I'd love someone to do the following thing by December 1st:

**Use some clearly defined, standard machine learning methods to predict the Niño 3.4 index from the average link strength at times $\ge m$ months earlier, and see how good these prediction are.**

I have so far failed to get anyone to help me with this. It is not a completely well-defined task, but if someone asks me specific questions about what I want, I can answer them, to make it well-defined.

To begin with:

The **Niño 3.4 index** is one number per month. The data is available [here](https://github.com/johncarlosbaez/el-nino/blob/master/R/nino3.4-anoms.txt). This is data from Climate Prediction Center of the National Weather Service, from January 1950 to May 2014. The NiƱo 3.4 index is in the column called ANOM.

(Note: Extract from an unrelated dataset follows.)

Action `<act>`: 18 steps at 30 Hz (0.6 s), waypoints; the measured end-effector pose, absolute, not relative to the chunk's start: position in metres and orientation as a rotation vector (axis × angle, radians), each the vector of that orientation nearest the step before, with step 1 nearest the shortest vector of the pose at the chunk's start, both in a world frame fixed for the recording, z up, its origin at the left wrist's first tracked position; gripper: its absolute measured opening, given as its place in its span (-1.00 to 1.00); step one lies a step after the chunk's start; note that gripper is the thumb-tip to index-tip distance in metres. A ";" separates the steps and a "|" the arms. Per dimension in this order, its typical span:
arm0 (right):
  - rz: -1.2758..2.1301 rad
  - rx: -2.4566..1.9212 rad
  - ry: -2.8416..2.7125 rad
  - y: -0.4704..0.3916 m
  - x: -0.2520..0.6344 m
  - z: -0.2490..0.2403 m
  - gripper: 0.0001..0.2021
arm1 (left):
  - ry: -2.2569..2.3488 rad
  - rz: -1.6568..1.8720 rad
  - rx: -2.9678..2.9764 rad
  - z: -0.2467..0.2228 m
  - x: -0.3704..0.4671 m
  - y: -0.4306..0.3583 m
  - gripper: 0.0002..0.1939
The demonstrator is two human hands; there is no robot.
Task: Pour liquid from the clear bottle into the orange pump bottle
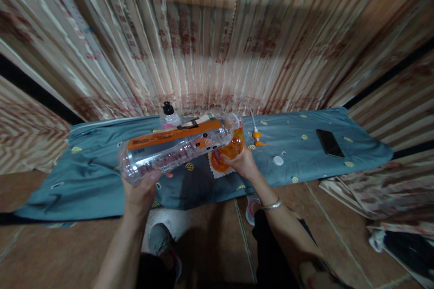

The **average link strength**, a quantity we've computed and put [here](https://github.com/johncarlosbaez/el-nino/blob/master/R/average-link-strength.txt). This file has the average link strength, called $S$, at 10-day intervals starting from day 730 and going until day 12040, where day 1 is the first of January 1948. (For an explanation of how this was computed, see [Part 4](http://johncarlosbaez.wordpress.com/2014/07/08/el-nino-project-part-4/) of the El Niño Project series.)

The first goal is to **predict the Niño 3.4 index on any given month starting from the average link strengths during some roughly fixed-length interval of time ending around $m$ months before the given month**.

The second goal is to **measure how good the prediction is, and see how it gets worse as we increase $m$**.

(Note: There is a certain technical annoyance here involving "months" versus "10-day intervals"! If every month contained exactly 30 days, life would be sweet. But no. Here's one idea on how to deal with this:

We predict the Niño 3.4 index for a given month given the values of $S$ over the $k$ 10-day periods whose final one occurs at the end of the month $m$ months before the given month. For example, if $m = 1$, $k = 3$ and the given month is February, we must predict the February Niño 3.4 index given the 3 average link strengths at 10-day periods ending at the end of January.

Ignore these details if you're just trying to get the basic idea. If you can think of a less annoying way to handle this annoying issue, it could be fine.)

Roughly speaking, I'd like predictions that minimize the time average of

|(predicted El Niño 3.4 index - observed El Niño 3.4 index)|${}^2$